Ignorando, a tientas, la temida deslealtad de saberse vocero inoportuno de su pétreo silencio, el restaurador acude finalmente a petrificaciones menos frecuentadas. Evade su transitar por las plazas y parques de este País… y topa con las estatuas de los cementerios, esas a quienes sobra tanto silencio, transformando su avidez renovadora en la del solitario sepulturero: “Durante el día, las estatuas expanden su perfume invitando al sepulturero a volver con su ofrenda… El enterrador sitúa las flores y obsequia un beso sobre el frío mármol que de noche las estatuas se disputan25”. Incorporado el oficio, cree poder enmendar el doble estatismo —la inamovilidad que signa a las estatuas se refuerza en medio de los cementerios donde todo lo pretendido parece sepultado bajo las mismas lápidas que estas adornan— que les confiere este sitio y las hace respirar (“En los cementerios solo las figuras de piedra respiran.26), procura mitigarles “tanta ausencia”. No asombra entonces que el último poema sintetice sus perceptibles insomnios por concertar el desagravio: “No ignores a las estatuas que ellas nunca ignoran, y mañana, seguramente serán tu inasible prolongación (…) Dedícale todo el tiempo que puedas a su reposado silencio, y las estatuas cantarán por ti…27”.

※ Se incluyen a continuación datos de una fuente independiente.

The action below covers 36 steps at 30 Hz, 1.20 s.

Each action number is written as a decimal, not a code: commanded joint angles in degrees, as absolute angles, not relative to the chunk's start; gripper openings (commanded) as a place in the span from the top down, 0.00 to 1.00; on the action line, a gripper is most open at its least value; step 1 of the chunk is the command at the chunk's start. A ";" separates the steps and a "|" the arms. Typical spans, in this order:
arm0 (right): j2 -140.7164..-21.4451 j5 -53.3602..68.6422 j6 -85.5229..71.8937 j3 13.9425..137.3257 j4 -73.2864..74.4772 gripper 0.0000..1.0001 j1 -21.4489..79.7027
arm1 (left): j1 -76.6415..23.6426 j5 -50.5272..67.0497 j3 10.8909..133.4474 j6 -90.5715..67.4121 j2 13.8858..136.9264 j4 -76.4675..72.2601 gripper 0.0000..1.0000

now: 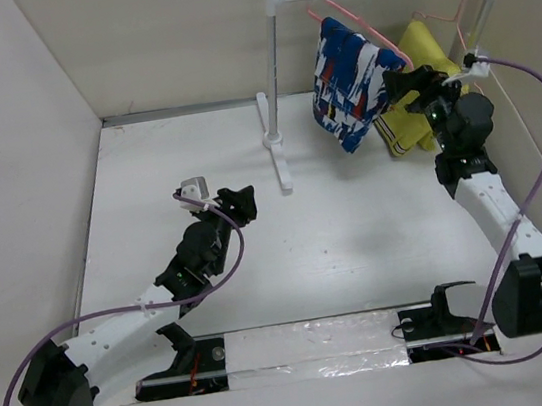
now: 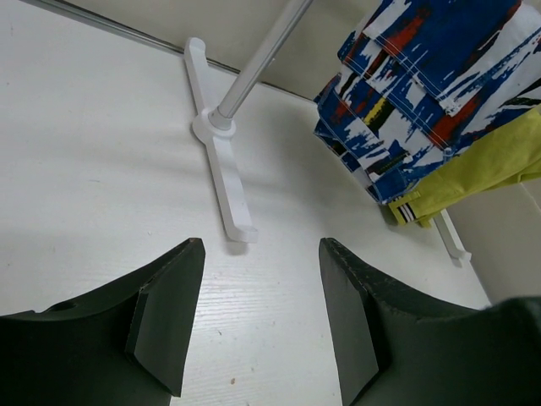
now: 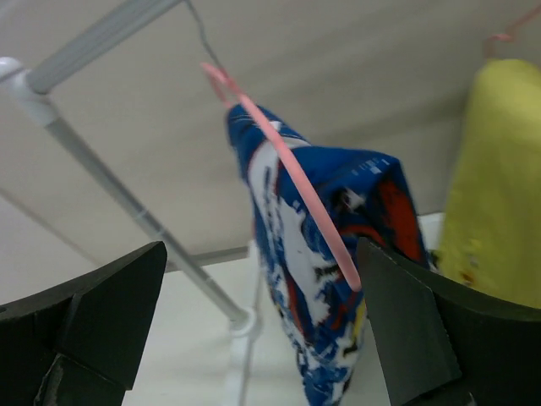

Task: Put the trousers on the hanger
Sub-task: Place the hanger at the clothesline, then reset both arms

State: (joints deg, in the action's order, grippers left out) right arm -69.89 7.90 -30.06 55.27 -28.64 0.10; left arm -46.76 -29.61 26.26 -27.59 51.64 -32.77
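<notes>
Patterned blue cloth trousers (image 1: 346, 86) hung on pink wire hanger (image 3: 292, 182) facing my spread right claw (image 1: 403, 81); left claw (image 1: 239, 202) spread; looked done

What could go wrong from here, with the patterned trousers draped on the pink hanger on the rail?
1. The open right gripper sits close beside the trousers; pulling away, it might snag the cloth and drag it off.
2. The hanger slopes steeply, so the bunched cloth could slide down it.
3. The yellow garment hangs right beside them; a knock may set both swinging.
</notes>
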 commanded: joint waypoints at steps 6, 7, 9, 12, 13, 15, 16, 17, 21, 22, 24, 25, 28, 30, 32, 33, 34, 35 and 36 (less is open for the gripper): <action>-56.61 -8.97 -18.20 45.45 -20.93 0.00 0.70 | -46.49 -28.92 26.02 -27.95 52.21 -36.39 0.46; -54.25 -8.62 -18.11 44.31 -20.74 0.00 1.31 | -46.49 -28.92 26.28 -28.12 52.38 -35.86 0.46; -51.78 -5.91 -18.10 39.93 -20.83 0.00 2.98 | -46.49 -27.52 26.89 -27.86 52.21 -34.98 0.46; -46.51 -3.52 -18.02 31.77 -23.20 0.04 7.53 | -46.49 -27.94 26.02 -26.90 52.38 -36.91 0.44; -45.54 -3.60 -17.93 30.16 -22.33 0.05 8.78 | -46.49 -28.30 26.10 -26.89 52.56 -36.74 0.44; -42.99 -3.95 -16.79 27.52 -19.97 0.09 11.76 | -46.49 -28.74 26.89 -27.07 52.74 -34.98 0.44; -42.28 -3.96 -16.18 25.68 -18.82 0.12 12.39 | -46.49 -28.83 26.98 -27.07 52.82 -34.89 0.44; -40.80 -3.78 -15.13 25.06 -17.59 0.18 12.91 | -46.49 -29.70 26.63 -27.07 52.82 -35.24 0.44; -37.37 -2.64 -13.28 23.30 -10.91 0.79 14.41 | -46.49 -32.95 25.23 -27.85 53.44 -36.57 0.45; -36.74 -2.81 -12.84 22.94 -10.38 0.88 15.02 | -46.49 -33.31 25.05 -28.38 53.44 -36.21 0.46; -35.52 -2.90 -12.39 22.06 -9.15 0.90 15.55 | -46.49 -33.57 24.53 -29.00 53.44 -35.60 0.47; -35.16 -2.64 -12.31 21.71 -8.79 0.90 15.56 | -46.49 -33.57 24.70 -29.70 53.61 -34.90 0.48; -35.07 -1.32 -12.39 19.96 -11.33 0.88 15.56 | -46.49 -34.80 25.40 -31.63 53.44 -30.77 0.49; -35.85 -1.40 -12.22 19.25 -12.65 0.83 15.56 | -46.49 -35.07 24.70 -33.13 53.00 -29.71 0.50; -36.21 -1.41 -11.96 19.34 -12.57 0.80 15.56 | -46.49 -35.07 24.96 -33.40 53.00 -27.88 0.50; -36.56 -1.23 -11.69 19.25 -13.18 0.79 15.56 | -46.49 -35.16 25.83 -33.66 53.17 -26.90 0.50; -36.91 -1.06 -11.52 18.90 -13.88 0.77 15.56 | -46.49 -35.50 26.19 -34.10 53.26 -25.94 0.50; -37.44 -0.71 -11.51 18.81 -14.41 0.76 15.56 | -46.49 -35.86 26.28 -34.88 53.35 -25.49 0.50; -37.62 -0.44 -11.69 18.81 -14.41 0.75 15.56 | -46.49 -36.21 26.02 -35.15 53.44 -25.75 0.50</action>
State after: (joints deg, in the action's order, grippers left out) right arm -37.28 -1.52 -12.93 19.33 -10.94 15.09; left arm -46.76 -34.26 25.23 -32.97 53.56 -26.98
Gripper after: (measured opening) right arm 0.246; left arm 0.501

Al cerrar este libro, el lector no frecuentará nuevamente un parque, una plaza, un cementerio, sin saberse aliado del restaurador en sus tanteos por entrever las interioridades de las adustas figuras, o pétreo espectador que ensaya, desde su gris existencia, los ademanes de quienes creen poder ignorarlo. Agradecerá esos versos que “con toda certeza” resurgirán al acudir al antes desconocido espectáculo de un hombre frente a una estatua, intentando ambos restaurar(se) adheridas petrificaciones.

NOTAS

1. Fragmento del poema 3.
2. Fragmento del poema 1.
3. Fragmento del poema 16.
4. Fragmento del poema 23.
5. Fragmento del poema 24.
6. Fragmento del poema 26.
7. Poema 27.
8. Poema 32.
9. Fragmento del poema 22.
10. Fragmento del poema 24.
11. Fragmento del poema 34.
12. Fragmento del poema 44.
13. Fragmento del poema 40.
14. Ibíd.
15. Fragmento del poema 11.
16. Fragmento del poema 12.
17. Ibíd.
18. Fragmento del poema 21.
19. Fragmento del poema 22.
20. Fragmento del poema 23.
21. Fragmento del poema 26.
22. Poema 5.
23. Fragmento del poema 25.
24. Fragmento del poema 35.
25. Fragmento del poema 38.
26. Ibíd.
27. Fragmento del poema 47.

Mylena Suárez Pérez. Matanzas, 1987. Licenciada en Letras

Licenciada en Letras por la Facultad de Artes y Letras de la Universidad de La Habana. Actualmente se desempeña como Especialista en Promoción Cultural en el Departamento de Creación Literaria del Centro Cultural Dulce María Loynaz.